“Lord of the Flies” on wheels.
That’s how Jim Dillon, a retired elementary school principal, described the American school bus when I interviewed him at his home in Niskayuna last week.
“The bus is loud, chaotic,” Dillon said. “Kids are smart enough to know that what happens on the bus stays on the bus.”
Dillon is the author of the “Peaceful School Bus,” a guide for educators on how to replace the culture of intimidation and bullying that so often dominates the school bus with a culture of respect and cooperation.
He contacted me earlier this month, after a troubling incident on a school bus in the Broadalbin-Perth Central School District inspired a column about how districts should do more to protect students from bullying — and other forms of abuse and violence — on the bus.

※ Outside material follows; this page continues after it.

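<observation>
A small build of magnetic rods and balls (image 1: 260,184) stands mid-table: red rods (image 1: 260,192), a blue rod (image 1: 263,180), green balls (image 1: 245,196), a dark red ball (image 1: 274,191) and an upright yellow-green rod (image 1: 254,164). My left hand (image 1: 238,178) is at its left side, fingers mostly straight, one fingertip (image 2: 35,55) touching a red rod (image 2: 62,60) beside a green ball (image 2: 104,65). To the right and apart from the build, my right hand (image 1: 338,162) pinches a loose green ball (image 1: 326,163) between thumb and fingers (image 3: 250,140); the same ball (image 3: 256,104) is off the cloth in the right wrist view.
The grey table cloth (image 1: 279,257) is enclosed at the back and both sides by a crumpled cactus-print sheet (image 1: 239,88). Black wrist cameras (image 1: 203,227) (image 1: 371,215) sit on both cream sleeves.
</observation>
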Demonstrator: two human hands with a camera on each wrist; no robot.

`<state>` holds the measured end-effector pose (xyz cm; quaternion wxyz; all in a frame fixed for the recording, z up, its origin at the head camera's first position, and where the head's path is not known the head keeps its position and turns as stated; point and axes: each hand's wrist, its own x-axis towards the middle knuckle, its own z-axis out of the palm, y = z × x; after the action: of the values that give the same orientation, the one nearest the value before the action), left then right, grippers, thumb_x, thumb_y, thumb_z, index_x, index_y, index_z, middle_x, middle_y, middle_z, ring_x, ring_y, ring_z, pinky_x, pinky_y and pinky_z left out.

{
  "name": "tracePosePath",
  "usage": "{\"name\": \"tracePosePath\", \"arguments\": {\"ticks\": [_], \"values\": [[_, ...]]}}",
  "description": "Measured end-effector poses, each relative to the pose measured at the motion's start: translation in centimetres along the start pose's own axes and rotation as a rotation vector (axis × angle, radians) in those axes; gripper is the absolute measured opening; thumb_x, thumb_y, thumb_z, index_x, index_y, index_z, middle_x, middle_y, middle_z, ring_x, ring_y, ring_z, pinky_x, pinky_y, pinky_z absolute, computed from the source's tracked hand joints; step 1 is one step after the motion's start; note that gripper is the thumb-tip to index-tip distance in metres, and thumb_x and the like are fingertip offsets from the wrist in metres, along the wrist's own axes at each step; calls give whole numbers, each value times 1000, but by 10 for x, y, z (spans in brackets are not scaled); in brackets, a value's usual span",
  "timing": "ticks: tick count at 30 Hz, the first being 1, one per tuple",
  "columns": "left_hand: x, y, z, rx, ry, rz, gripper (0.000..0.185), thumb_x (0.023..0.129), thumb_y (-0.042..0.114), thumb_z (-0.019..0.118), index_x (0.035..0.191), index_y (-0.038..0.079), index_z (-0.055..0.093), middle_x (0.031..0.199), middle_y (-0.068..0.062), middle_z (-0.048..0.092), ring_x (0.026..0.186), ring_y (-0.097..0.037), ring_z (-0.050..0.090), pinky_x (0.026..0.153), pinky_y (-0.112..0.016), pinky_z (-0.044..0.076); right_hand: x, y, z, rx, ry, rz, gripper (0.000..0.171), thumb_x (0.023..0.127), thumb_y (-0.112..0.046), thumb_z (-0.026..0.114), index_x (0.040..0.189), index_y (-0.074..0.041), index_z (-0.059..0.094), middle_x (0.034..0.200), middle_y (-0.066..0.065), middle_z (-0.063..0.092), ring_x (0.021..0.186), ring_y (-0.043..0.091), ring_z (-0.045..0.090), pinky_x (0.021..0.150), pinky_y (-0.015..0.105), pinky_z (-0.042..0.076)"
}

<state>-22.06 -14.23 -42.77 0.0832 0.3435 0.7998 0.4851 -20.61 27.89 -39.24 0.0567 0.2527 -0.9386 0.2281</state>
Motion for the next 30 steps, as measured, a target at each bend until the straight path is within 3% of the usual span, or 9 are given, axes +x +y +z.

Part of the reason he reached out, he said, was to let me know that there is a way to make the bus a safer and more pleasant place to be. This came as news to me — news that, given the prevalence of bullying and other behavioral issues on the school bus, I was happy to hear.
According to Dillion, it is possible to solve the problem of school bus bullying.
But it requires patience and a deep commitment to creating a community where people care about each other and treat each other well.
Dillon created his Peaceful School Bus program at Lynwood Elementary School in Guilderland, where he served as principal from 1999 to 2010.
The impetus for the program was “the big discrepancy we were seeing between how kids behaved at school and how they behaved on the bus,” he said.
At Lynwood, kids were generally well behaved, the result of an approach to discipline that emphasized building community and teaching kids how to get along. Each classroom held regular meetings where students sat in a circle and discussed the kind of classroom they wanted to be.
This process “creates strong social norms,” Dillon said, instilling in students “a sense that we’re all in it together and that you treat everyone with respect even if you don’t like them.”
But “it didn’t carry over to the school bus.”
Dillon decided to try to tackle this problem head-on, using some of the methods that worked at school. “If we can have community in the classroom, why can’t we have it in the classroom?” he asked.
To build community on the bus, Dillon brought kids from every bus route into school for a series of meetings with the other kids on their route.
Older students were paired up with younger students and encouraged to get to know each other, in hopes that doing so would lead to fewer instances of older kids bullying younger kids.
Teachers would ask students what kind of bus they wanted to have, and the students would discuss it. In general, the students were in agreement: They wanted the bus to be a nice place to be.
Prior to implementing his Peaceful School Bus program, Dillon received about 63 reports of bad behavior on the bus each year. After the program had been in place for five years, the number of reports dropped to fewer than five a year.
Which is pretty good.
Implementing the Peaceful School Bus takes time, but it’s worth it, Dillon said.
“If kids get off the bus in a good frame of mind, they’re going to learn more,” he said.
The Peaceful School Bus program won’t eliminate all school bus problems, Dillon said.
But it will make students and bus drivers more wiling to intervene and to report bad behavior to teachers and administrators.
“I knew the program was working when I had some kids come up to me and say, ‘Our bus is having some problems. Can we have a special meeting?'”
The Peaceful School Bus program doesn’t always work.
Sometimes schools try to implement it, but don’t see the desired results, Dillon said.
“It’s not a quick fix, and schools are places that want quick fixes,” Dillon told me. “If you don’t have a peaceful classroom, the Peaceful School Bus isn’t going to work.”
Thus far, 3,400 copies of the “Peaceful School Bus” have been sold.
Since retiring, Dillon has continued his anti-bullying work.
He’s also the author of “No Place for Bullying: Leadership for Schools that Care for Every Student” and “Reframing Bullying Prevention,” as well as two books for children, “Okay Kevin” and “Marching with Dr. King.”
After speaking with Dillon, I’m convinced schools can fix their school bus bullying problem, but only if they really want to.
The school bus is a unique environment, and the traditional approach to discipline has little impact on the behavior of the students who ride it. But a different approach might make a difference.
For too long, schools have turned a blind eye to school bus bullying.
It’s time to change that — and the Peaceful School Bus program demonstrates how to do it.